A line below contains "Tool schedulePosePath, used", and a later one contains "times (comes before". Repeat both, with every line between them, exactly.

(Stored items)
......
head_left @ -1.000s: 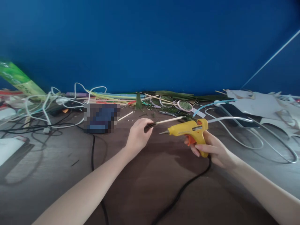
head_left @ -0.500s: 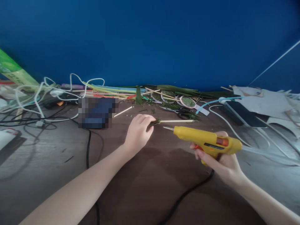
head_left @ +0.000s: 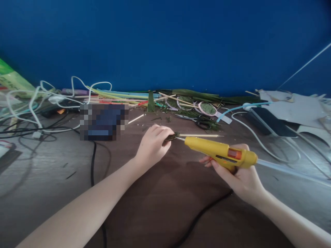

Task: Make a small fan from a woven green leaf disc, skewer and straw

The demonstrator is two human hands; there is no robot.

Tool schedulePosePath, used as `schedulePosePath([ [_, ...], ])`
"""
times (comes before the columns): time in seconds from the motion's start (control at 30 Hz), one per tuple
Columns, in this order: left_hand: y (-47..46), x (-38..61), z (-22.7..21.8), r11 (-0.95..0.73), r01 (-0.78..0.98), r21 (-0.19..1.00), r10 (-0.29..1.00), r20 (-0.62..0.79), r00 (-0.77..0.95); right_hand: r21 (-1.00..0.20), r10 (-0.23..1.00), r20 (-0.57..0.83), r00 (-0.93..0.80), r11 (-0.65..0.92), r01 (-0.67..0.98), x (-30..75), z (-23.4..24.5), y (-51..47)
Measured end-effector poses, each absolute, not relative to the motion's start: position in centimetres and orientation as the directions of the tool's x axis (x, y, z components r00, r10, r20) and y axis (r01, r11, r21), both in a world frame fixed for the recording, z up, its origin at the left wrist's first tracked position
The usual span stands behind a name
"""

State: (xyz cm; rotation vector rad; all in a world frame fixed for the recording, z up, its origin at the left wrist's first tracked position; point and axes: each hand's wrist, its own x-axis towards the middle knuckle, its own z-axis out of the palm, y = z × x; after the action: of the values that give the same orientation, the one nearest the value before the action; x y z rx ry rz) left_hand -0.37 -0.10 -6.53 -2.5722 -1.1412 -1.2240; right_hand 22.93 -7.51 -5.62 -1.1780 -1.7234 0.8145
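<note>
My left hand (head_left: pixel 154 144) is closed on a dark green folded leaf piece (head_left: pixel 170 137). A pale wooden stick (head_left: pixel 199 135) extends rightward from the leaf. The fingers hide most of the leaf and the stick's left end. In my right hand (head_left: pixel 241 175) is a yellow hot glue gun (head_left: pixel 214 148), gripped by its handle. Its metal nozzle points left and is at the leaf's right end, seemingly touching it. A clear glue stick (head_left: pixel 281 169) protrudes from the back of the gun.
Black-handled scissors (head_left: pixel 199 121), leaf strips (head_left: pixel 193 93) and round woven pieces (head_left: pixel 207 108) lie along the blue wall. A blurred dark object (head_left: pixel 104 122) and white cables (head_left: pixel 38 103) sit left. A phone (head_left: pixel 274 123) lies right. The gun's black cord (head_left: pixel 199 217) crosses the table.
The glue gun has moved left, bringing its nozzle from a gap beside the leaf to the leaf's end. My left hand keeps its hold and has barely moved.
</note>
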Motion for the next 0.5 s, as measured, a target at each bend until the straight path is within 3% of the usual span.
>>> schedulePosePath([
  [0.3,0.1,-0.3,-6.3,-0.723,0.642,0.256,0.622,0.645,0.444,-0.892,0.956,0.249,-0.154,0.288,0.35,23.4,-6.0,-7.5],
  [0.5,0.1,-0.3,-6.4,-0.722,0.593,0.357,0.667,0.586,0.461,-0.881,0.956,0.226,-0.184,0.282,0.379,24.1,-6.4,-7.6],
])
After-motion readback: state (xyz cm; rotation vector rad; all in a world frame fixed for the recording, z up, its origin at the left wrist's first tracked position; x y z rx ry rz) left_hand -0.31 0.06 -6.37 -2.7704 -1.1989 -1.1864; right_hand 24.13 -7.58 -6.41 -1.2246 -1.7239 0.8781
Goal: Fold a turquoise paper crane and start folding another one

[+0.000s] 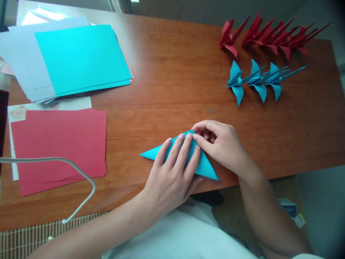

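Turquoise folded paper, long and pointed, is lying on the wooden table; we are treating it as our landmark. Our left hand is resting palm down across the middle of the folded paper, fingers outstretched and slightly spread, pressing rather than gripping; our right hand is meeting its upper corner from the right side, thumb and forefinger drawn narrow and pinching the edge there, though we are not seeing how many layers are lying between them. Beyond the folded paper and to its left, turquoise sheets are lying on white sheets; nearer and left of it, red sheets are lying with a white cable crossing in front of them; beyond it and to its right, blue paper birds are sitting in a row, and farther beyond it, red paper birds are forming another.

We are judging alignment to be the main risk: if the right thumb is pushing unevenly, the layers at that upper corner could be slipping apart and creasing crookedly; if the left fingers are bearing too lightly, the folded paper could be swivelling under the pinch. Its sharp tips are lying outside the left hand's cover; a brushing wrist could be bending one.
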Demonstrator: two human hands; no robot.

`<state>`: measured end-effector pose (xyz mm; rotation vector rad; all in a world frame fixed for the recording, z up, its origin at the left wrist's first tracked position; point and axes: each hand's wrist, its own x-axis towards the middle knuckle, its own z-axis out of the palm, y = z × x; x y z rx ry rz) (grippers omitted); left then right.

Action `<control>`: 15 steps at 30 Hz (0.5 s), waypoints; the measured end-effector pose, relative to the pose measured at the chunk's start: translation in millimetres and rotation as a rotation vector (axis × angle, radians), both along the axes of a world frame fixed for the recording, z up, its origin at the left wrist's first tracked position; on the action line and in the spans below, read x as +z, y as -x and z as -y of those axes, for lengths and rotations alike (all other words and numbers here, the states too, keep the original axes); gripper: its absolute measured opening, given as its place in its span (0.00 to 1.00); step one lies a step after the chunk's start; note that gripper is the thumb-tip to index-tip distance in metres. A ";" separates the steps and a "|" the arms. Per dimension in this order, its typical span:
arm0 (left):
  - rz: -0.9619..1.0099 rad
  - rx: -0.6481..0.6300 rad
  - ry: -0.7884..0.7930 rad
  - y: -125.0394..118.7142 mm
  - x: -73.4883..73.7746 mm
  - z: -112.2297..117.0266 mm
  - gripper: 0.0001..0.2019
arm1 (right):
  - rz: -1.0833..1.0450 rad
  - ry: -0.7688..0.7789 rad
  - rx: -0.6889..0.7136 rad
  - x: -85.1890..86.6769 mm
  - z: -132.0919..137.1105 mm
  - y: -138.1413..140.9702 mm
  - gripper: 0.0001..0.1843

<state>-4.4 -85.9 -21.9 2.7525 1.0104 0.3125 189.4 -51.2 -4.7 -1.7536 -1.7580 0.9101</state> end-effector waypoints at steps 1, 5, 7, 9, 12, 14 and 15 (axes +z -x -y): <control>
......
*Solution to this task*
Tool schedulePosePath, used as `schedulePosePath([ [_, ...], ])`
"""
times (comes before the columns): time in seconds from the motion's start (control at 30 Hz), one per tuple

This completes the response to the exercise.